Johansen Cointegration Test and Walk-Forward Spread Validation

Time Series · Hard · Free problem

You have three price series $p_1(t)$, $p_2(t)$, $p_3(t)$, each integrated of order 1 (i.e., $I(1)$). You suspect there is exactly one cointegrating relationship among them.

  1. Describe how you would use the Johansen test to determine the cointegration rank, including the null hypotheses tested at each step.
  1. If the rank is 1, explain how you would estimate the cointegrating vector $\boldsymbol{\beta}$ and construct a stationary spread.
  1. Propose a walk-forward procedure to test whether the spread remains stationary out of sample, without look-ahead bias.

Hints

  1. The Johansen test works within a vector error correction model (VECM) -- the cointegration rank equals the rank of the long-run impact matrix $\Pi = \alpha \beta'$.
  2. The trace and max-eigenvalue tests sequentially test $r = 0, 1, 2, \ldots$ using critical values from Johansen's (non-standard) distribution -- not chi-squared.
  3. For walk-forward validation, the key principle is that the cointegrating vector must be estimated using only past data at each step -- never allow information from the evaluation window to leak into the estimation.

Worked Solution

How to Think About It: Cointegration is the time-series version of "these things move together in the long run." Three $I(1)$ series individually wander like random walks, but if there is a linear combination that is stationary, that combination is mean-reverting -- and potentially tradeable. The Johansen test is the multivariate tool for detecting how many such independent linear combinations exist (the cointegration rank). The hard part is not finding cointegration in-sample (overfit is easy) but confirming it holds out of sample.

Key Insight: The Johansen test works by examining the rank of a matrix derived from a vector error correction model (VECM). Each eigenvalue corresponds to a potential cointegrating relationship, and sequential hypothesis tests determine how many eigenvalues are significantly nonzero.

The Method:

Part (i): Johansen Test for Cointegration Rank

Fit a VECM to the vector $\mathbf{p}(t) = (p_1(t), p_2(t), p_3(t))'$:

$\Delta \mathbf{p}(t) = \Pi \mathbf{p}(t-1) + \sum_{j=1}^{k-1} \Gamma_j \Delta \mathbf{p}(t-j) + \boldsymbol{\mu} + \boldsymbol{\varepsilon}(t)$

where $\Pi = \alpha \beta'$ is the long-run impact matrix. The cointegration rank $r$ equals $\text{rank}(\Pi)$.

The test uses the eigenvalues $\hat{\lambda}_1 \geq \hat{\lambda}_2 \geq \hat{\lambda}_3 \geq 0$ of $\Pi$ (obtained via reduced-rank regression / canonical correlation analysis).

Trace test (sequential):

  • $H_0: r = 0$ vs. $H_1: r \geq 1$. Test statistic: $\lambda_{\text{trace}}(0) = -T \sum_{i=1}^{3} \ln(1 - \hat{\lambda}_i)$.
  • If rejected: $H_0: r \leq 1$ vs. $H_1: r \geq 2$. Test statistic: $\lambda_{\text{trace}}(1) = -T \sum_{i=2}^{3} \ln(1 - \hat{\lambda}_i)$.
  • If rejected: $H_0: r \leq 2$ vs. $H_1: r = 3$. Test statistic: $\lambda_{\text{trace}}(2) = -T \ln(1 - \hat{\lambda}_3)$.

Critical values come from Johansen's tabulated distributions (not standard chi-squared).
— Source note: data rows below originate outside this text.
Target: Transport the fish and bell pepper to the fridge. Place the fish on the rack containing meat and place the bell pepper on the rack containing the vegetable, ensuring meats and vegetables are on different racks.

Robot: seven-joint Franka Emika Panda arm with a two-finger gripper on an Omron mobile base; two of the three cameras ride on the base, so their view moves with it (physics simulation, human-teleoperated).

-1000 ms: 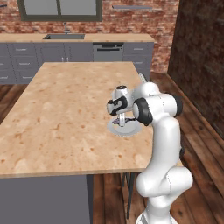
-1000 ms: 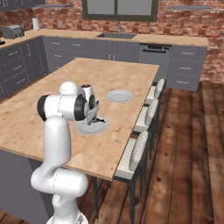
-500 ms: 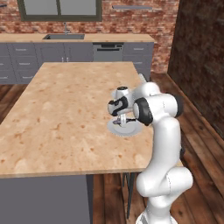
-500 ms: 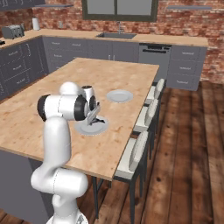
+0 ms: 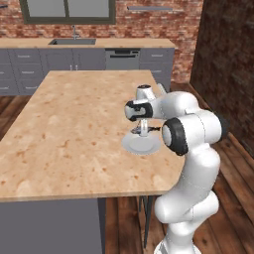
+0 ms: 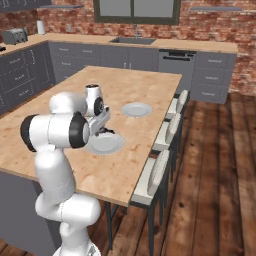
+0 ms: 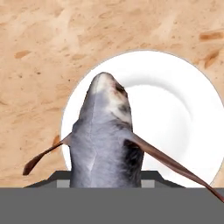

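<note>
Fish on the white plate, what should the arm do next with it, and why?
Probably lift straight up. The gripper is shut on the fish, low over the white plate on the island counter; it needs clearance before travelling to the fridge.

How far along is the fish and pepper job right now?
Nothing is delivered yet. In hand: the hand is shut on the fish over the white plate on the island counter. Left: carrying the fish to the fridge, then the whole bell pepper run.
</note>
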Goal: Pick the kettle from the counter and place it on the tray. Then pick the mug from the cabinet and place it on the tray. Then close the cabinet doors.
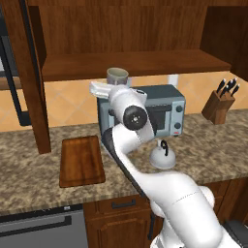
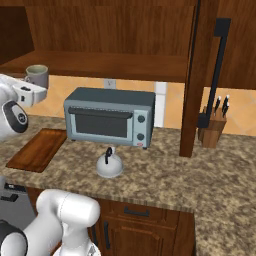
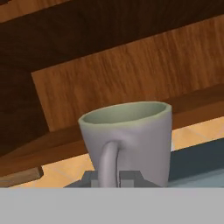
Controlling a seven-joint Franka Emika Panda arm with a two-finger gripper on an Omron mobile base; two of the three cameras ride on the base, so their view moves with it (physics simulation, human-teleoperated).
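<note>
my gripper [image 3: 111,177] pinches the mug [image 3: 131,142] by its handle; toaster oven [image 1: 160,109] at six o'clock below, kettle [image 1: 162,156] beyond.

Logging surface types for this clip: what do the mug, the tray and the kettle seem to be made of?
Mug: likely glazed ceramic, smooth matte grey-beige with a greenish inside. Tray: wood, reddish-brown with visible grain and a low rim. Kettle: probably polished metal, silvery-white dome, with a black handle, perhaps plastic.

Mug [image 3: 127,140] base cut off; tray [image 2: 35,149] left corner cropped
</note>
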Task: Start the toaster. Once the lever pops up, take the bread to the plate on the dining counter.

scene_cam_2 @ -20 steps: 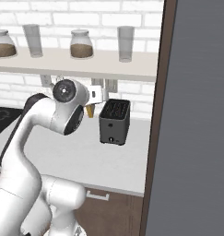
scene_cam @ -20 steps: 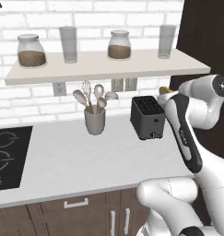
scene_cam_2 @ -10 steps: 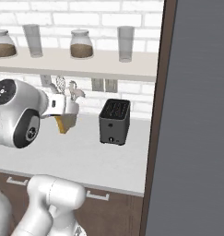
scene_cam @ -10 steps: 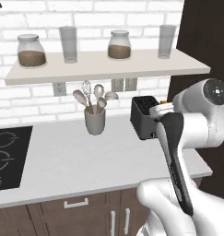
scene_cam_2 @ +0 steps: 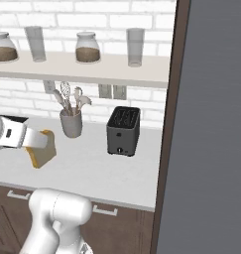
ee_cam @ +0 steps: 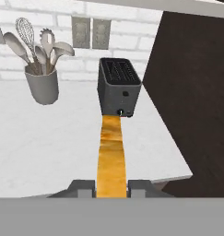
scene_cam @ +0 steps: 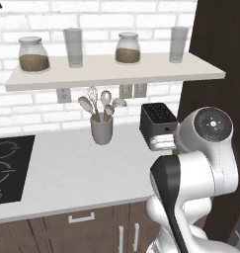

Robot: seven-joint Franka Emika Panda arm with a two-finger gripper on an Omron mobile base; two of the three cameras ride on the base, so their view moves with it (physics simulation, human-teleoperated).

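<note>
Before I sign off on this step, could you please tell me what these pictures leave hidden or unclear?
- Toaster: in the left base view, the arm covers its lower front, lever included.
- End effector: in the hand view, the grey band cuts off where the fingers meet the bread.
- Toaster buttons: too small to read in the right base view.

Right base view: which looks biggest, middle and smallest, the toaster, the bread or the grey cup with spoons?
1. Toaster
2. Grey utensil cup and bread look about alike; the bread is nearer the camera, so I won't rank them.
</note>
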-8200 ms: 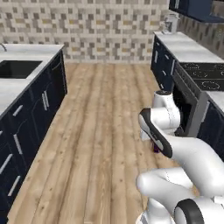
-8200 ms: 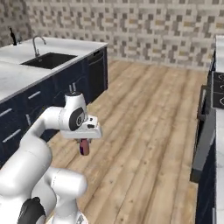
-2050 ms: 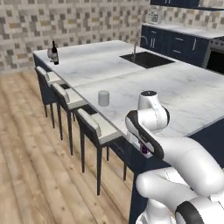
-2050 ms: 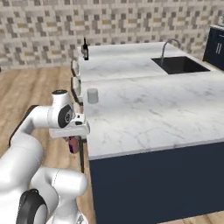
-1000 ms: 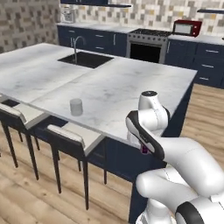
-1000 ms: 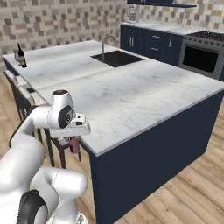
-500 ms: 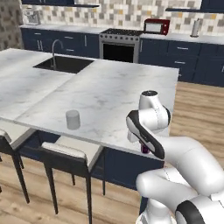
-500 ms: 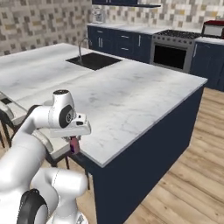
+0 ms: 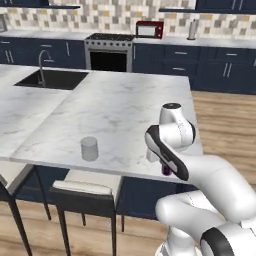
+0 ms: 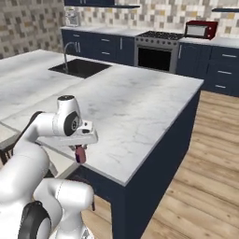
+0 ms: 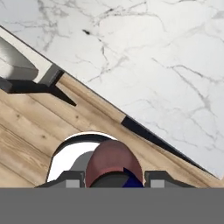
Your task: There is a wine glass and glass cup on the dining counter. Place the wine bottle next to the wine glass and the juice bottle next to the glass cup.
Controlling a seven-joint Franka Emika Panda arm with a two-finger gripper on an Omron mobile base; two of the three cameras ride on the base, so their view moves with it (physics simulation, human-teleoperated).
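Note:
My gripper [image 10: 80,150] is shut on the juice bottle [image 10: 80,154], a tiny pinkish-red bottle that hangs below the hand, just off the near edge of the dining counter [image 10: 140,107]. In the left base view the juice bottle [image 9: 166,170] peeks out under the forearm at the counter [image 9: 115,110] edge. The hand view looks down on the bottle's [image 11: 113,162] rounded red body between the fingertips, over wood floor beside the marble top [image 11: 153,52]. The glass cup [image 9: 89,148] stands upright near the counter's front edge, left of the gripper. The wine glass and the wine bottle are out of view.
A black sink [image 9: 50,79] with a curved tap [image 9: 42,61] lies at the far left of the island. A stool [image 9: 87,187] stands under the counter edge below the cup. Behind are a stove [image 9: 110,47], a red microwave [image 9: 149,29] and navy cabinets.
The base has kept swinging around the island, so the whole scene has shifted; the cup now sits nearer and to the left. The gripper holds the juice bottle as before.

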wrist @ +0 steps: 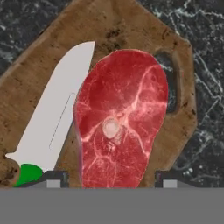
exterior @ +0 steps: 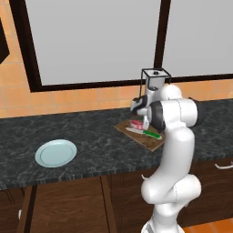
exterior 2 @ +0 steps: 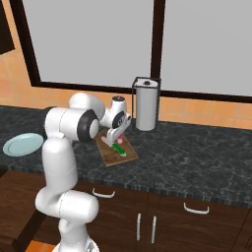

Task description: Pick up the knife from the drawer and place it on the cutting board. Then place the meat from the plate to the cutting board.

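Left base view: sat behind the arm to its left, faced forward and down, at middle range from the dark surface (exterior: 91,136).
Right base view: the same from the right. Both shared the cutting board (exterior: 150,139), the plate (exterior: 56,153) and the window wall.
Hand view: looked straight down on the cutting board (wrist: 131,30), very close, meat (wrist: 120,122) and knife (wrist: 57,113) lying side by side.

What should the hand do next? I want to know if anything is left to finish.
Probably lift straight up and clear. The meat already lies on the cutting board beside the knife, the plate is bare, and the hand straddles the meat with its fingers spread apart.
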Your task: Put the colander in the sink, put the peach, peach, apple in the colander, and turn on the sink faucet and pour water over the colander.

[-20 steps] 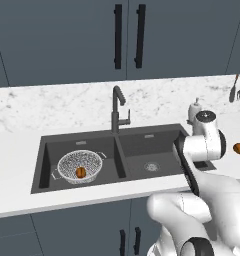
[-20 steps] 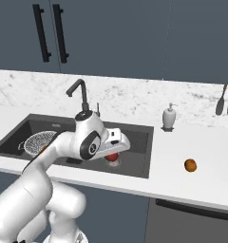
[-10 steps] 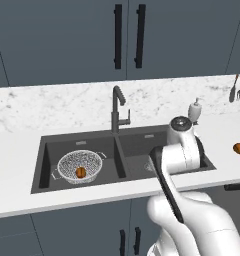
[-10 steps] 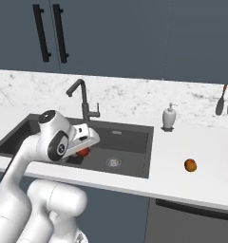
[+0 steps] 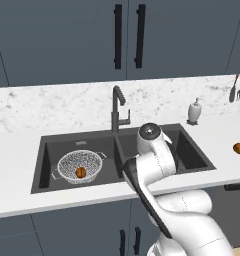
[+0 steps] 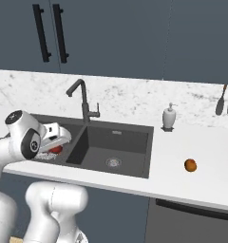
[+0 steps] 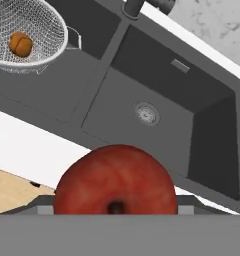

They depend on the deterministic specification (constant, trend, etc.) and the number of variables.

Max-eigenvalue test (alternative):

  • $H_0: r = 0$ vs. $H_1: r = 1$. Statistic: $\lambda_{\max}(0) = -T \ln(1 - \hat{\lambda}_1)$.
  • $H_0: r = 1$ vs. $H_1: r = 2$. Statistic: $\lambda_{\max}(1) = -T \ln(1 - \hat{\lambda}_2)$.

For our case: we expect to reject $r = 0$ but fail to reject $r \leq 1$, confirming exactly one cointegrating relationship.

Practical notes: Choose the lag order $k$ by information criteria (AIC/BIC) on the underlying VAR in levels. Include a constant in the cointegrating equation if the spread has a nonzero mean. Test for and correct serial correlation in the residuals.

Part (ii): Estimating the Cointegrating Vector and Spread

With $r = 1$, the matrix $\Pi = \alpha \beta'$ has rank 1. The cointegrating vector $\boldsymbol{\beta} = (\beta_1, \beta_2, \beta_3)'$ is the eigenvector corresponding to the largest eigenvalue $\hat{\lambda}_1$.

The stationary spread is:

$s(t) = \beta_1 p_1(t) + \beta_2 p_2(t) + \beta_3 p_3(t)$

Normalization: typically fix $\beta_1 = 1$ (or normalize to the asset with the largest loading), so the spread represents a dollar-neutral portfolio.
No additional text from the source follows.